Neben den Rückkehrern, die vor oder an der US-Grenze umdrehen mussten, müsse sich die kolumbianische Regierung mit einem neuen Phänomen befassen: «Den Abschiebungen aus den USA. Sie schicken viele Kolumbianer zurück, in Städte wie Medellín oder Bogotá und unsere Politik hat keine Antworten darauf, was mit diesen Menschen geschehen soll.» Wer keine Hilfe von Verwandten erhält, landet auf der Strasse oder wandert erneut aus.
Kolumbien wird vom Auswanderer- und Durchgangsland nun auch zum Rückkehrer-Land
Lange sei Kolumbien ein reines Auswanderungsland gewesen. «2016 gab es dann, wegen der Wirtschaftskrise und dem autoritären linken Regime von Nicolás Maduro, in Venezuela eine Massen-Einwanderung von Venezolanerinnen und Venezolanern – drei Millionen leben inzwischen in Kolumbien», sagt der Kolumbianer Wooldy Louidor.
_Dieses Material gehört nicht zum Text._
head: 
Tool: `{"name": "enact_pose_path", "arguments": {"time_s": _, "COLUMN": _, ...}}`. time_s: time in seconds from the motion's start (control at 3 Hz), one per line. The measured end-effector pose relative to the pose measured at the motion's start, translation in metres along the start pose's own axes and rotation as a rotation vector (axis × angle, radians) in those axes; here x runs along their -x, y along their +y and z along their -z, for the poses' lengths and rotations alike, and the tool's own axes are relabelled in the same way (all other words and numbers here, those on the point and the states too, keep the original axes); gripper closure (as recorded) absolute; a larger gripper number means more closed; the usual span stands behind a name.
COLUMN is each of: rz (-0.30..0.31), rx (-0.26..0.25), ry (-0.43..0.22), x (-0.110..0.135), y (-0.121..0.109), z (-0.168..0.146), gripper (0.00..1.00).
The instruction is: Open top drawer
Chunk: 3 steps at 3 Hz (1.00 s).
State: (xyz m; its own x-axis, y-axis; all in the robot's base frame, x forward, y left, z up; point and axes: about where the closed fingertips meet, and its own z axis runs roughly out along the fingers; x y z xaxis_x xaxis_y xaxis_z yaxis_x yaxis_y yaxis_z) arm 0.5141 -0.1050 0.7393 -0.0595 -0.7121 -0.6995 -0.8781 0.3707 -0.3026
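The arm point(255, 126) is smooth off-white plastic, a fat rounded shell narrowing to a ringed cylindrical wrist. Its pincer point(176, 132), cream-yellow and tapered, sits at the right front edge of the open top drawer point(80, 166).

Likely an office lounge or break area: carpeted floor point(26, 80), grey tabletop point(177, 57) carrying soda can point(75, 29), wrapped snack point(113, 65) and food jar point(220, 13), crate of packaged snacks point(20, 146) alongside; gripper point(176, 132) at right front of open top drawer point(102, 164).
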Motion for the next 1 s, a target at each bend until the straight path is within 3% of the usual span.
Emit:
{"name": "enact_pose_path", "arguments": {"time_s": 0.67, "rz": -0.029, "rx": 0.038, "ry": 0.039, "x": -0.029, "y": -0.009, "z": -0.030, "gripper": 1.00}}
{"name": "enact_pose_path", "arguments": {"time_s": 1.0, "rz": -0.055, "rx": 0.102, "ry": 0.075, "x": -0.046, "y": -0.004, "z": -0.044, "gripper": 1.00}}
Heute sei Kolumbien nicht mehr nur Auswanderungs- oder Durchgangsland: «Aufgrund der bewaffneten Konflikte mit Guerillas gibt es auch viele Vertriebene innerhalb von Kolumbien.» Kolumbien habe migrationstechnisch eine enorm komplexe Situation zu bewältigen: «Weil wir inzwischen Herkunftsland sind, aber auch Durchgangs- und Einwanderungsland und jetzt neu noch Rückwanderungsland. Es ist unglaublich schwierig für die Politik, hier sinnvolle Massnahmen zu finden», sagt Louidor.
Obwohl heute nur noch ein Bruchteil den berüchtigten Darién-Dschungel durchquert und die Migrantinnen und Migranten kaum noch Chancen auf einen Neuanfang in den USA haben: Die kolumbianische Migrationsbehörde verzeichnet seit Jahresbeginn einen Rekordanstieg von Auswanderern: rund 1'200 Kolumbianer verlassen ihr Land pro Tag. 36'000 Personen pro Monat. Tendenz steigend.
«Das ist eine Spätfolge der Corona-Pandemie und der schwierigen wirtschaftlichen Lage Kolumbiens. Besonders die Mittelschicht leidet darunter. Deshalb verlassen wieder mehr Kolumbianer ihr Land.» Es sind also mehrheitlich nicht Kolumbianerinnen und Kolumbianer, die in Armut leben und im Ausland einen Neuanfang suchen: Es ist insbesondere die studierte Mittelklasse, die aus Kolumbien auswandert: darunter Ärzte, Architekten oder Ingenieurinnen. Immer beliebter wird für sie neben den USA auch ein weiteres Ziel-Land: Spanien.